Schauen wir uns doch den Bannwald Kartoffelacker in Reilingen näher an. Dort unterbleibt seit 1970 jegliche Nutzung.

Ziesling: Wir sehen, auch im Bannwald sterben einzelne Kiefern ab. Wir haben aber jede Menge Buchen, die sich verjüngen. Wir haben Totholz, das Nährstoffvorräte speichert und Lebensraum ist für Pilze, Mikroorganismen und Insekten. Ich mache mir um diesen Wald keine Sorgen. Wir sehen auch hier, im Gegensatz zu dem benachbarten Wirtschaftswald, kaum Neophyten.

Warum sind Buchen inzwischen sogar im Odenwald geschädigt?
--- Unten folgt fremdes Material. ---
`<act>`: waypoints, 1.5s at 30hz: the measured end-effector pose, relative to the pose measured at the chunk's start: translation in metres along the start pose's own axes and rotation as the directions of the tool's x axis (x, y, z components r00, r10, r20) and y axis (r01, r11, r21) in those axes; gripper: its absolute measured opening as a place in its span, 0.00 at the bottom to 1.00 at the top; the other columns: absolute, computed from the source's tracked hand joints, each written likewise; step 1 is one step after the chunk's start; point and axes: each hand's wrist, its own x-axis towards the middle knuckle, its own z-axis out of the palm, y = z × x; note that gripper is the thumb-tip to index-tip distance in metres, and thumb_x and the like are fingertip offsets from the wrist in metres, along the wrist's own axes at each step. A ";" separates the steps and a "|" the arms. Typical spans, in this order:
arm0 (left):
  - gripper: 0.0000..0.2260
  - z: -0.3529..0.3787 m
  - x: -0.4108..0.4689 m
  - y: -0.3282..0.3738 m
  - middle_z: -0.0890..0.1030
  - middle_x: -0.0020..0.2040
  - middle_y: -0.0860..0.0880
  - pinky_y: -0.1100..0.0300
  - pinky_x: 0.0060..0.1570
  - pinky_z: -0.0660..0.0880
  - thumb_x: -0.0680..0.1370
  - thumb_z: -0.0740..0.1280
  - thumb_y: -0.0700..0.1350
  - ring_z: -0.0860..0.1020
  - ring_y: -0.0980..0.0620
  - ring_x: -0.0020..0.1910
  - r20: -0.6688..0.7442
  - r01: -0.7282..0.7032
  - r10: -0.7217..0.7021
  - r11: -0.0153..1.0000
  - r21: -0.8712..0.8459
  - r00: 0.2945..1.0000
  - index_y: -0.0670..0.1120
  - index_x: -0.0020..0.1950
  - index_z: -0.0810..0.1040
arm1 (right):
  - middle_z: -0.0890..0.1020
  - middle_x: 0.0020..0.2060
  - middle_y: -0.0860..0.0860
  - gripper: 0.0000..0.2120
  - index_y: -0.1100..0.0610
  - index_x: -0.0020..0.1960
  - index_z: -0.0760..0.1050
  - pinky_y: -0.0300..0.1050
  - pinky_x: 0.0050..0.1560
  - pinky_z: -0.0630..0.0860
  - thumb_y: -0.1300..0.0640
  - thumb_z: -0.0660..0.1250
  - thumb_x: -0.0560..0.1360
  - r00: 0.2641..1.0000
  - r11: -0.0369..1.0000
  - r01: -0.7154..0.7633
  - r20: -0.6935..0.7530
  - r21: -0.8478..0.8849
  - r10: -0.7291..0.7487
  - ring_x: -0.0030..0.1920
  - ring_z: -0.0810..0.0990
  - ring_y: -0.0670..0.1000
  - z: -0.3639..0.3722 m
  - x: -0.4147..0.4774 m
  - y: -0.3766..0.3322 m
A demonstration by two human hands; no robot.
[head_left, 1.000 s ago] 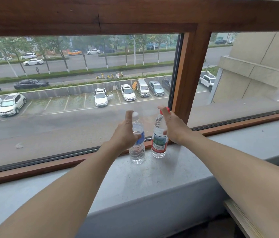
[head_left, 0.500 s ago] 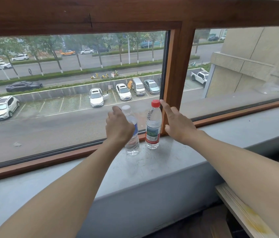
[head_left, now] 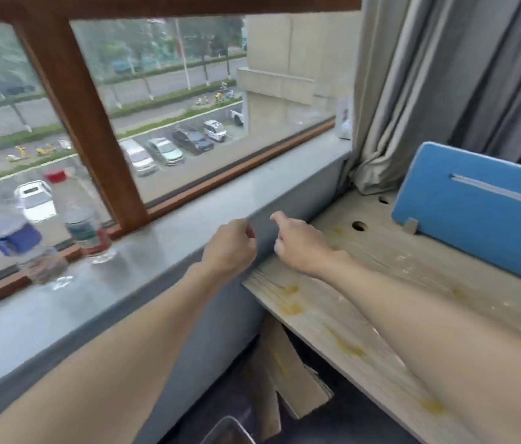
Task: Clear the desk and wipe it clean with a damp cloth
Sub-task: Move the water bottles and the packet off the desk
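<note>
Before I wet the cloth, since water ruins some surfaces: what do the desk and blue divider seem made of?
Desk: pale wood-grain board, matte, with round holes and yellowish stains; laminate or bare wood, can't tell. Blue divider: matte, felt-like panel, probably fabric-covered.

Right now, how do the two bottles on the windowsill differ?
The red-capped bottle carries a green and red label; the blue-labelled bottle carries a blue one. The red-capped bottle stands nearer the wooden window post; the blue-labelled bottle stands further left. Both are clear and stand on the windowsill.
</note>
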 end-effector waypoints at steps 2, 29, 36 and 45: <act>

Ziesling: Die Buche hat im Odenwald ihr Optimum und ist hier europarechtlich geschützt. Allerdings ist Schirmschlag, eine Art der Holzernte, bei der das Kronendach aufgelichtet wird, in der Klimakrise nicht zukunftsfähig. Nur in geschlossenen Beständen kann das Binnenklima erhalten bleiben.

Sollten die bestehenden Wälder durch Baumarten aus südlicheren Breiten ergänzt werden?

Ziesling: Statt fremde Baumarten einzuführen, sollte der Genpool heimischer Arten besser genutzt werden. Die Rotbuche ist in weiten Teilen Europas zuhause und verfügt über eine riesige genetische Vielfalt. Foresta Umbra, dunkler Wald, heißt ein üppiger alter Buchenwald auf der Halbinsel Gargano, dem Stiefelsporn Italiens. Dort ist die Durchschnittstemperatur vier Grad höher als am Oberrhein.

Warum greift man nicht auf diesen Schatz zurück?

Ziesling: Über lange Zeit wurde die genetische Vielfalt zugunsten bestimmter Merkmale zurückgedrängt. Noch heute wird über das Forstvermehrungsgutgesetz (FoVG) das forstliche Saatgut kontrolliert. Schauen Sie diese Buche an (siehe Foto): Da sich der Baum sehr tief aufgabelt, ist das Blattvolumen deutlich größer. Bäume wie dieser wurden jahrhundertelang herausgeschnitten und der Genpool dadurch verarmt. Sie sind aber möglicherweise die Zukunftsoptionen in Zeiten des Klimawandels.

Hat die Forstwirtschaft an diesen Bäumen kein Interesse?

Ziesling: Diese Buche liefert kein Stammholz wie eine Buche, die einen kerzengeraden Schaft hat. Oder schauen Sie diesen Stamm an: Unter dicken Knollen sitzen schlafende Knospen, die bei Schäden in der Baumkrone aktiviert werden können und neue Zweige hervorbringen. Solche Bäume liebt der Förster nicht, weil sich das Holz nicht so gut verkauft.

Was ist also Ihr Rezept für den Patient Wald?

Ziesling: In der Humanmedizin spricht man von Ruhe, Wärme und viel Tee. Wenn wir die Wälder in Ruhe lassen, vor allem in der Rheinebene, bin ich guter Dinge, dass auch die nächste und übernächste Generation in ihren Genuss kommen kann.